Does Gulenism have a future in Turkey?

16.07.2019 medyascope.tv
Translated by: Melissa Clissold /
Orjinal Metin (tr-7/16/2019)

Hello, good day. Yesterday was the third-year anniversary of the July 15 coup attempt. We spoke about it yesterday and today I want to continue on this topic. Today I’m going to evaluate whether or not Gulenism has a future in Turkey. But first, let’s continue from where I left off yesterday – there, I said this: “The ruling Powers, and therefore President Erdoğan, instead of using and seeing July 15 as a foundation to unite Turkey, it preferred to use it as a strategy to polarise society.” To summarise, I showed us certain aspects of the last three years, and last night we saw them all during the commemorations, in the speeches that Erdoğan made.
Again he mentioned “Mr. Kemal” and pointed at Kılıçdaroğlu as a target… and this shows us that Erdoğan’s issue is not about wanting to bring everyone together under the ranks of democracy whilst opposing July 15; it is to use this as a way to protect his power, to distance Turkey more and more from democracy as a more authoritarian leader and politician. That’s the reason I’m actually asking the question “Does Gulenism have a future in Turkey?” What Erdoğan and the ruling powers have done in the past three years – it began a little earlier, but especially after the coup attempt – under the heading of “the struggle against FETÖ”, shows us in fact how ineffective this movement has been made or how it has been made away with, and thus it is now in our current agenda.
Let me say this: So many mistakes were made in the last three years, there was no chance of making things right, because the struggle against Gulenism was not used as a way to make Turkey a more democratic, free, independent country. It was seen and used as a tool to extend the life of the existing political powers. Therefore, it was not possible for this struggle to defeat the concept known as Gulenism, and we can see that it is still not possible. It’s a painful situation that we’re in. We may not be seeing the impacts of this painful situation today, but there is a possibility that in the near future we see Gulenism emerge again. 
I’m not saying that “Gulenism has a future once more in Turkey, it is going to emerge in a strong manner and be effective” – this will most probably not happen. But this is not due to what the government, political powers and those managing the country have done; it’ll be because of what the Gulenists have done. This movement has done a lot of evils to Turkey, and therefore it was actually possible to completely eradicate this movement in Turkey. However, instead of using this opportunity, July 15 was used as a way to extend the life of the current political powers.
And for this exact reason, the political powers managed to actually extend the life of Gulenism too. This July 15 coup attempt took a lot of life from Turkey, but it also extended the life of the current political powers. And under the strategy of “the struggle against FETÖ”, the political powers also undeservingly extended the life of Gulenism too. In normal conditions, Gulenism should have been completely eradicated amongst all fractions of society and because it is also a global movement, it should not have found space to work and move freely within the international arena. This didn’t happen.
Turkey, along with some countries – especially in Africa, Asia and certain Balkan countries – is trying to narrow the spaces of Gulenists, trying to end their activities in their schools through working with governments and creating deals with government heads. Or it is trying to bring certain officials of the movement back to Turkey through working together with intelligence operations. But beyond this, worldwide – especially under the care of Western countries – it has covered a very short distance in terms of showing that Gulenism is an anti-democratic secret organisation.

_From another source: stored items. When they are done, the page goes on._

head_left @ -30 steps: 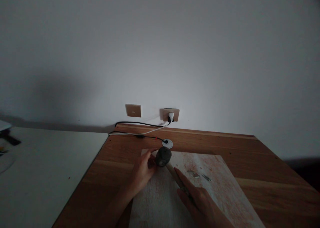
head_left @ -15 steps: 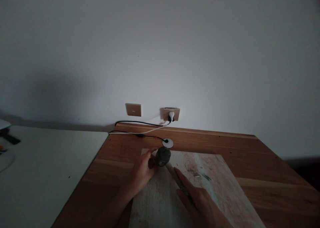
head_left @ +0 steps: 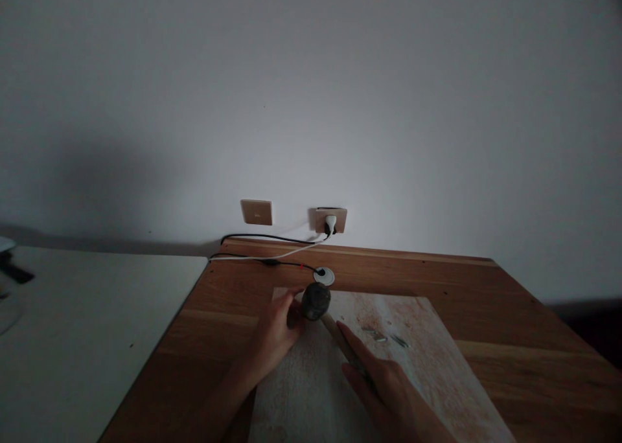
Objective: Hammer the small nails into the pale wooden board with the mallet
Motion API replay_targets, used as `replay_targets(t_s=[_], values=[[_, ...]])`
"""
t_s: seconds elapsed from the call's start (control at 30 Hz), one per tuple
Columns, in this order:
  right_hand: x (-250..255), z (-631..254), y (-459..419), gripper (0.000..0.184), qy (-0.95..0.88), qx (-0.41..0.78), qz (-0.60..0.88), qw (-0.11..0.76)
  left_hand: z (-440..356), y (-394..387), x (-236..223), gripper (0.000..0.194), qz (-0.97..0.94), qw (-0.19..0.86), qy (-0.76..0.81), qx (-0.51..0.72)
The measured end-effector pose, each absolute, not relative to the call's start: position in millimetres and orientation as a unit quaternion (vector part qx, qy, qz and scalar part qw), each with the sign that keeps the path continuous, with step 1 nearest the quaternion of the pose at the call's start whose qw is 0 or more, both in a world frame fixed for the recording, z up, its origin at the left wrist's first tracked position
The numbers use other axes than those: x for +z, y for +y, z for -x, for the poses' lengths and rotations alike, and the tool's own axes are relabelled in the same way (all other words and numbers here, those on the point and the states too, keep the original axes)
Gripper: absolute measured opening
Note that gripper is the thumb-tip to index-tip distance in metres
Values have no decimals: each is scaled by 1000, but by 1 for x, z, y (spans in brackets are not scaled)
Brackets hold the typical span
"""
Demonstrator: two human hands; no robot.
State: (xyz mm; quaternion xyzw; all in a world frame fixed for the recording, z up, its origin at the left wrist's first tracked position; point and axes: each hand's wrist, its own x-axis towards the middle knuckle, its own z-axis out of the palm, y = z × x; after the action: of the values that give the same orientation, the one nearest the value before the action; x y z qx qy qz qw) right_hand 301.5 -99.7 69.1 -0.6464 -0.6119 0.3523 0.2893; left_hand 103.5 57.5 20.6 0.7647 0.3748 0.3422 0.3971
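My right hand (head_left: 383, 381) is wrapped round the wooden handle of a mallet (head_left: 315, 302) with a dark, round head, which points away from me. Right behind and beside that head is my left hand (head_left: 280, 329), its fingers curled and closed. The mallet head covers the left fingertips, so what they hold, if anything, cannot be made out. Both hands are above a pale, worn board (head_left: 296, 391) lying on the wooden tabletop. Small, thin metal pieces (head_left: 383, 337), possibly nails, lie on the board to the right of the mallet.
The wooden tabletop (head_left: 505, 326) meets a pale wall. Black and white cables (head_left: 267, 260) run along its back edge to a wall socket (head_left: 331, 220), near a round cable grommet (head_left: 324, 276). A white surface (head_left: 97, 313) adjoins on the left, with a dark object (head_left: 17, 269) on it.
The whole view has shifted slightly. Both hands and the mallet keep nearly the same place over the board.
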Motion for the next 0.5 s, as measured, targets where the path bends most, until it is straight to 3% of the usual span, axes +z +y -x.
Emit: replay_targets(t_s=[0.27, 0.4, 0.5], values=[[87, -321, -110, 62, -567, 315, 690, 320, -99, 56, 25, 60, -786, 345, 376, 348], [89, -338, -136, 72, -486, 286, 746, 355, -98, 45, 47, 33, -831, 227, 336, 379], [79, -350, -162, 77, -390, 328, 761, 401, -111, 37, 67, 24, -898, 147, 277, 309]])
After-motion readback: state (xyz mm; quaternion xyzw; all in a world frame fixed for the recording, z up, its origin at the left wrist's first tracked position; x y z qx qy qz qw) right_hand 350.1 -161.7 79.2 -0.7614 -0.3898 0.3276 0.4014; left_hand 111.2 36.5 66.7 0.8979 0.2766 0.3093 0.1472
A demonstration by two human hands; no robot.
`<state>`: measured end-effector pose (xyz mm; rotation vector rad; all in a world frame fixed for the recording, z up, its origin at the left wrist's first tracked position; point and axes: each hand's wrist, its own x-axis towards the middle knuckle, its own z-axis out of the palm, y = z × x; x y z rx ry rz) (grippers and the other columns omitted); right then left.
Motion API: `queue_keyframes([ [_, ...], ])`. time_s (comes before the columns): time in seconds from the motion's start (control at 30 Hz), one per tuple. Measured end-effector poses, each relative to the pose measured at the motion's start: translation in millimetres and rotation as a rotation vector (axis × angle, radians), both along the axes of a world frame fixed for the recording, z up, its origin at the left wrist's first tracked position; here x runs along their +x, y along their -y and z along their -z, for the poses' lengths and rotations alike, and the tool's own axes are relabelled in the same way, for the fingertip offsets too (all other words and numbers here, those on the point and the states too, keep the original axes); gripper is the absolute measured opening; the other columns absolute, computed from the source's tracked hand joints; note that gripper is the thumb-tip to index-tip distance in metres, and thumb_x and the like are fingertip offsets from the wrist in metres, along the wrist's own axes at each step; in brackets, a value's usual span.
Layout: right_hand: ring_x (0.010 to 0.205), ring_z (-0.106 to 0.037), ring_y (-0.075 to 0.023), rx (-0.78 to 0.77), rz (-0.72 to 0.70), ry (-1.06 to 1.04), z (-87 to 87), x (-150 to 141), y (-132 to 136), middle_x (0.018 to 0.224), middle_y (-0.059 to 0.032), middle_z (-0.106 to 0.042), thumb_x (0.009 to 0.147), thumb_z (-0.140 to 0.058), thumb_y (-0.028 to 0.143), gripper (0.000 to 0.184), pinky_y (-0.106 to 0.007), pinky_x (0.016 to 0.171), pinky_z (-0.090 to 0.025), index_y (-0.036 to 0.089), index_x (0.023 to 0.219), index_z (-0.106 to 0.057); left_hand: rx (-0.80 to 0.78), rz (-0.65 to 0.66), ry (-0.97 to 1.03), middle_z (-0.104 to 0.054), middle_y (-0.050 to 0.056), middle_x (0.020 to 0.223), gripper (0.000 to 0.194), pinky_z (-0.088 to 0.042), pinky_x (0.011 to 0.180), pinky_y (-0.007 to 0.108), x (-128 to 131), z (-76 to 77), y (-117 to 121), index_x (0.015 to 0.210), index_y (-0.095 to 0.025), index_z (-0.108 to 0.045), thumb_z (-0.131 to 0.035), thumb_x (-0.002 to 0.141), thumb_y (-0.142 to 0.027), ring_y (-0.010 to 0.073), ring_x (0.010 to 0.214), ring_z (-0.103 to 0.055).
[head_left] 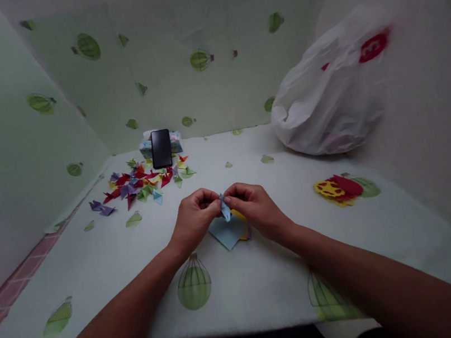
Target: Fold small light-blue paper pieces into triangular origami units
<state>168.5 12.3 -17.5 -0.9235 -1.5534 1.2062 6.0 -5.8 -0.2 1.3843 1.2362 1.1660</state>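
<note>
Left hand (195, 212) and right hand (255, 204) pinch the folded blue paper (225, 211), the white bag (321, 104) bulges, contents unclear, and tissue (148, 135) pokes from the patterned box (176, 142)!

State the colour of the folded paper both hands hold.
The folded paper is light blue; head view.

Dim, greyish light falling softly. Beyond the right hand (257, 205), the plastic bag (326, 103) is blurring; farther right, darkness is swallowing the edge.
</note>
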Motion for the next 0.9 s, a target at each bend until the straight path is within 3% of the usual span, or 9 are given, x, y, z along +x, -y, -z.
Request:
queue_keyframes([
  [0.5,0.068,-0.055,-0.0148,-0.077,-0.013,-0.052,-4.3,-0.4,1.7,0.073,-0.0016,-0.064,0.077,-0.066,0.030,0.012,-0.030,0.067,-0.043,0.018,0.073,-0.067,-0.169,0.102,0.234,-0.067,0.001,0.065,0.015,-0.049,0.063,0.025,-2.6,0.2,-4.4,0.074,-0.014,-0.069,-0.076,0.067,-0.025,0.0109,0.059,-0.061],
  [0.9,0.069,-0.053,-0.0136,-0.053,-0.054,-0.079,-0.9,1.1,-0.1,0.072,0.0001,-0.060,0.081,-0.065,0.031,0.014,-0.029,0.068,-0.043,0.018,0.074,-0.064,-0.069,0.133,0.162,-0.065,0.001,0.068,0.016,-0.049,0.063,0.026,-6.3,3.5,-4.7,0.078,-0.014,-0.068,-0.074,0.075,-0.028,0.0117,0.062,-0.060],
])
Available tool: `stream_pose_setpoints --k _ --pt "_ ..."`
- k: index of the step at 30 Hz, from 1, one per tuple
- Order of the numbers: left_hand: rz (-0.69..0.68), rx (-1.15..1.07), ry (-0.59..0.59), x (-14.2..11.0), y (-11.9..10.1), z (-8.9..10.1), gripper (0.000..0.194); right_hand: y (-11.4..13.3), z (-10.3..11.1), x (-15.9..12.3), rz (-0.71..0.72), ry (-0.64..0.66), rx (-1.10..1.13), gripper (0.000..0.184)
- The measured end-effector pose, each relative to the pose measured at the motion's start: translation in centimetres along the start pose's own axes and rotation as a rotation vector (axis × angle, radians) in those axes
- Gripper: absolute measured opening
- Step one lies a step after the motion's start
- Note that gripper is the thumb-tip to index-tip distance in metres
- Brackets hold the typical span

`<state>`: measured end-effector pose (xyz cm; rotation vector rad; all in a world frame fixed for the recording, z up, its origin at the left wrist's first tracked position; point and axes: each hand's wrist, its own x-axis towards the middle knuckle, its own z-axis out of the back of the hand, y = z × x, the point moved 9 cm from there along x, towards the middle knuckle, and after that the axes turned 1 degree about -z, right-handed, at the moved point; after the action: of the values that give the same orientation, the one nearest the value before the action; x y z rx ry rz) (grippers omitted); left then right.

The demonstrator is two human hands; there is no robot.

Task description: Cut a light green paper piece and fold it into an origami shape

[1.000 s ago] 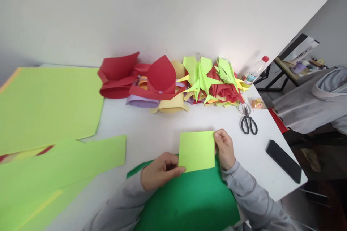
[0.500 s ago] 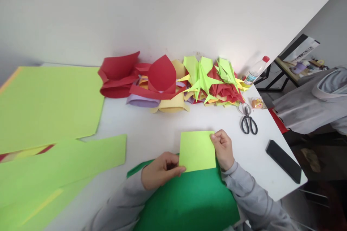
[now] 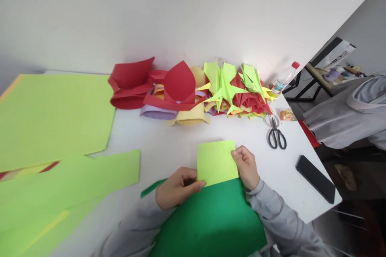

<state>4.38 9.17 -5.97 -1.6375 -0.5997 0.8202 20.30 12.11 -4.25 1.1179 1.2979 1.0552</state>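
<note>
A small, nearly square sheet of lime-green paper [image 3: 216,162] is held up between my two hands, tilted a little. My left hand [image 3: 180,186] pinches its lower left corner, thumb in front. On the other side, my right hand [image 3: 246,166] grips the right edge near the top, with the thumb on the face of the paper. Beneath both hands lies a large dark-green sheet [image 3: 208,225], reaching over the table's near edge. The fingers behind the lime-green paper are partly hidden.
Large lime-green sheets [image 3: 60,116] and strips [image 3: 111,168] cover the left side. Along the wall sit red paper shapes [image 3: 180,82] and folded green paper pieces [image 3: 226,86]. Scissors [image 3: 276,134], a bottle [image 3: 283,80], a wrapped snack [image 3: 286,114] and a black phone-like object [image 3: 316,178] are at right.
The lime-green paper has shifted slightly up and left and turned a little, its right side higher. Both hands still hold it and have moved slightly with it.
</note>
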Motion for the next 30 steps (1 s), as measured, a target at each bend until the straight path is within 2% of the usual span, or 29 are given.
stream_pose_setpoints --k 7,17,22,30 --pt "0.006 -0.023 -0.067 -0.2 0.2 0.7 0.047 -0.6 -0.7 0.0 -0.059 0.078 -0.083 0.046" --pt "0.027 -0.026 -0.12 -0.2 0.2 1.1 0.049 -0.2 -0.2 0.2 0.04 0.007 -0.072 0.041" --pt "0.037 -0.022 -0.168 -0.4 0.4 1.7 0.048 -0.2 -0.5 0.3 0.036 0.076 -0.064 0.037" --pt "0.021 -0.009 -0.216 -0.4 0.0 2.2 0.045 -0.1 -0.6 -0.2 0.09 0.08 -0.3 0.044"
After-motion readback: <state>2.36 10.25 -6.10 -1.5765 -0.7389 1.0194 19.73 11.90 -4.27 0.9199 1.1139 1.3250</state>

The reason for this is because the political powers themselves are untrustworthy in the eyes of the Western world – in terms of democracy – secondly, it tried to present the Gulenism issue in a way that wouldn’t harm itself and of course meanwhile, the inadequacy of the actors and the institutions it used, in fact their piteous nature from time to time was also a factor. Remember, after July 15, the first discussions made regarding Gulenism were left to the confessors in Turkey.
Following on, it was left to fractions that had blood feuds with Gülen, but Gulenism was not evaluated cold-bloodedly and seriously within a historical context – it was preferred not to be examined, because if this took place, the serious partnership that had occurred between Gulenism and the AKP would have to be stressed. They wanted to bypass this reality and wanted to present Gulenism as something that was nothing more than a movement relating to the December 17-25 incidents and the July 15 coup attempt. They wanted to cover up the past and the most they could say was “We were tricked, may God forgive us.” Yet, in order to understand this movement, it was necessary for the relationships created between the political powers to be laid upon the table, but this was not desired.
A lot of areas of society were affected with regards to Gulenism, in a very harsh way. Especially, of course, in organisations within the security forces, government bureaucracies, in the Treasury, Courthouse, Internal Affairs. Very serious operations took place, the media was dispensed of, media corporations were taken over, a large portion of journalists were either arrested or they abandoned the country…When we look at it from a societal point of view, anyone who had any relationship to Gulenism by being a member of their syndicates, associations or foundations, anyone working there – from people who had placed money in their bank accounts – were affected. Yet, certain immunities were also granted.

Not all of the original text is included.